Many mistakenly use email clients such as Outlook or Gmail to send email broadcasts to mass groups of people instead of tools designed specifically for that purpose.

In an effort to help its customers (most of which are small businesses) do a better job of utilizing email marketing and, at the same time, extend its range of marketing services to small businesses, domain name purveyor Go Daddy just acquired email sending provider Mad Mimi.

In a Bizzuka-exclusive interview, Steven Aldrich, senior vice president of business applications at Go Daddy, along with Mad Mimi co-founders Gary and Dean Levitt, shared six tips and best practices that can help small businesses use email marketing more effectively.

Benefits of Email Marketing

Email marketing is efficient and cost-effective when compared to other forms of advertising such as direct mail. Businesses can easily collect customer information, and add fresh content to their website in the form of email newsletter archives, improving customer engagement and search engine optimization.

“Email marketing is critical. It helps small businesses connect to customers in a low cost, easy to use way, effectively tapping into existing customer relationships, making the ‘business’ of business easier,” said Aldrich in the interview.

So, why aren’t more SMBs using email marketing tools like Mad Mimi, Bizzuka’s Soundoff platform, or others?

“Many use Outlook or Gmail to send ad hoc emails because that is what they know and are used to.

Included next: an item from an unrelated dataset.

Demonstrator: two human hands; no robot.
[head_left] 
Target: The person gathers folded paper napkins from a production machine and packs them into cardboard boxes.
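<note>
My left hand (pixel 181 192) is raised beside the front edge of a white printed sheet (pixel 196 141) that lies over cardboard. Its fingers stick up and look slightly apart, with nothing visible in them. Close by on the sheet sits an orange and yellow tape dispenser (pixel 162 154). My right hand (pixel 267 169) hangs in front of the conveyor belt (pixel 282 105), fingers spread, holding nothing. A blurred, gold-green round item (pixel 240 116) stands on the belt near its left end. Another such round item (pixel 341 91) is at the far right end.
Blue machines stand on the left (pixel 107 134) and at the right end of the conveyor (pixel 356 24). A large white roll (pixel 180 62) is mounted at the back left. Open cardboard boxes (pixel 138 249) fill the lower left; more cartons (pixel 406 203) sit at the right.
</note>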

But that leaves a lot of information on the table and makes email marketing much harder to manage,” said Mad Mimi’s Dean Levitt. “Business owners can’t know the reach or impact of their newsletter, and when someone wants to unsubscribe there is no automated means by which to do that. The process becomes too painful. That’s when businesses usually starting looking for a better solution.”

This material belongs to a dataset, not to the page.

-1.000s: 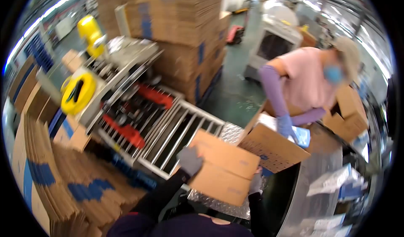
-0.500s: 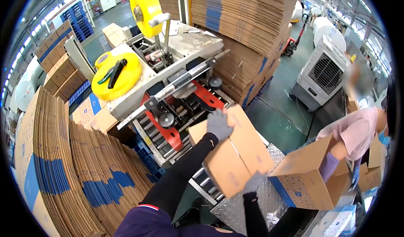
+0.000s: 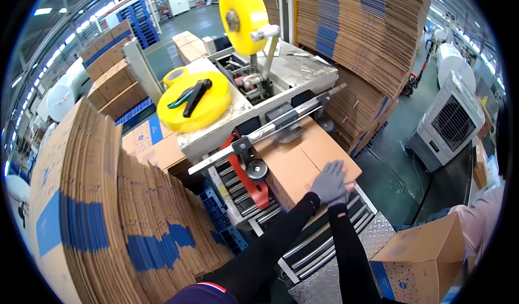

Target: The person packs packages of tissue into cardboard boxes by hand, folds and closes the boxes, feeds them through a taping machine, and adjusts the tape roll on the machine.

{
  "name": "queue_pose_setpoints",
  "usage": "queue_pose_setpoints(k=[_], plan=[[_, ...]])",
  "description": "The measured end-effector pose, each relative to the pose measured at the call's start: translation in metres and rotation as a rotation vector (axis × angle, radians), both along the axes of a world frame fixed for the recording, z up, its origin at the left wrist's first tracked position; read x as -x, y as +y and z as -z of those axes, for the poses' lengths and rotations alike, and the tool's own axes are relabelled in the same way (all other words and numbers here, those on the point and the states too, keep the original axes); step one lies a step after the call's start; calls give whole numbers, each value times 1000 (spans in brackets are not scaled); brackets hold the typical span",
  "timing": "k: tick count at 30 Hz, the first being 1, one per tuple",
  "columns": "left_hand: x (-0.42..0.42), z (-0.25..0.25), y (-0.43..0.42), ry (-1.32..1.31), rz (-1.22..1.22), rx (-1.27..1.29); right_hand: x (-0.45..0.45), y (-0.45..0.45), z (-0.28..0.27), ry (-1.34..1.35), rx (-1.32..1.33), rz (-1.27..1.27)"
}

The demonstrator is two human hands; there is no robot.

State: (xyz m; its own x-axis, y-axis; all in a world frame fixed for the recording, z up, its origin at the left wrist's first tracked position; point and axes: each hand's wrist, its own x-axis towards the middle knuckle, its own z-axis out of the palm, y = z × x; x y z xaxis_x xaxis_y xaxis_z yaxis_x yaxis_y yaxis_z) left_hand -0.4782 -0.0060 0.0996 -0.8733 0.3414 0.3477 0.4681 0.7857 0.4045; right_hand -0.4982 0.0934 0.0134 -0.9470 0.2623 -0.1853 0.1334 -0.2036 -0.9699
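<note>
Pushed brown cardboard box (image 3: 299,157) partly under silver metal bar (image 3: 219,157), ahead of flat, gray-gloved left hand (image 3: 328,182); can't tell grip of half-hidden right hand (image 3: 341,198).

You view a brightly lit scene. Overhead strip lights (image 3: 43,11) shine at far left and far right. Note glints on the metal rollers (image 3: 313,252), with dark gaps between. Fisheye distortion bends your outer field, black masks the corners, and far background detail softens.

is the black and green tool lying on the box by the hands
No, the black and green tool lies on the flat yellow roll, apart from the box.
</note>
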Motion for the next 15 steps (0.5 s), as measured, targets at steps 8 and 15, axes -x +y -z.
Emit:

Email Marketing Best Practices

Here are six tips and best practices gleaned from the interview.

1. Grow your list

Every small business should be collecting email addresses wherever it’s appropriate to do so. Provide a sign-up form on your website to allow people to subscribe when they visit. When a customer makes a purchase or meets you in person, ask them to join your email list and let them know you’ll be sending valuable content from time to time.

2. Subject lines drive opens

People will open your email (or not) based on the subject line. Put yourself in the recipients’ shoes when writing it. A strong subject line describes the value of the email in 10 words or less. A subject line should essentially be a preview of the content.

3. Send regularly

Your customers want to hear from you so don’t fear sending messages routinely and consistently – once a month at a minimum. Twice per month may be even better.

4. Be mobile-ready!

Go Daddy found that 68 percent of people read email on their mobile device, so craft a message that works in both desktop and mobile environments. That means avoiding sidebars and keeping things simple. A shorter email with less copy is easier to read and takes less time to create.

Here’s a great example of a mobile-enabled email broadcast.

5. Add images for aesthetic effect

Many email clients now load images automatically, so include those that compliment your written content as in the example above. Strike a balance between the use of text (the main thing) and images (the aesthetic cherry on top).

6. Include a single call-to-action

Your email should have a clear, single, call-to-action that leaves readers with no doubt as to what they should do next. Mad Mimi found that simple emails containing a couple paragraphs of text combined with a single link to click perform better.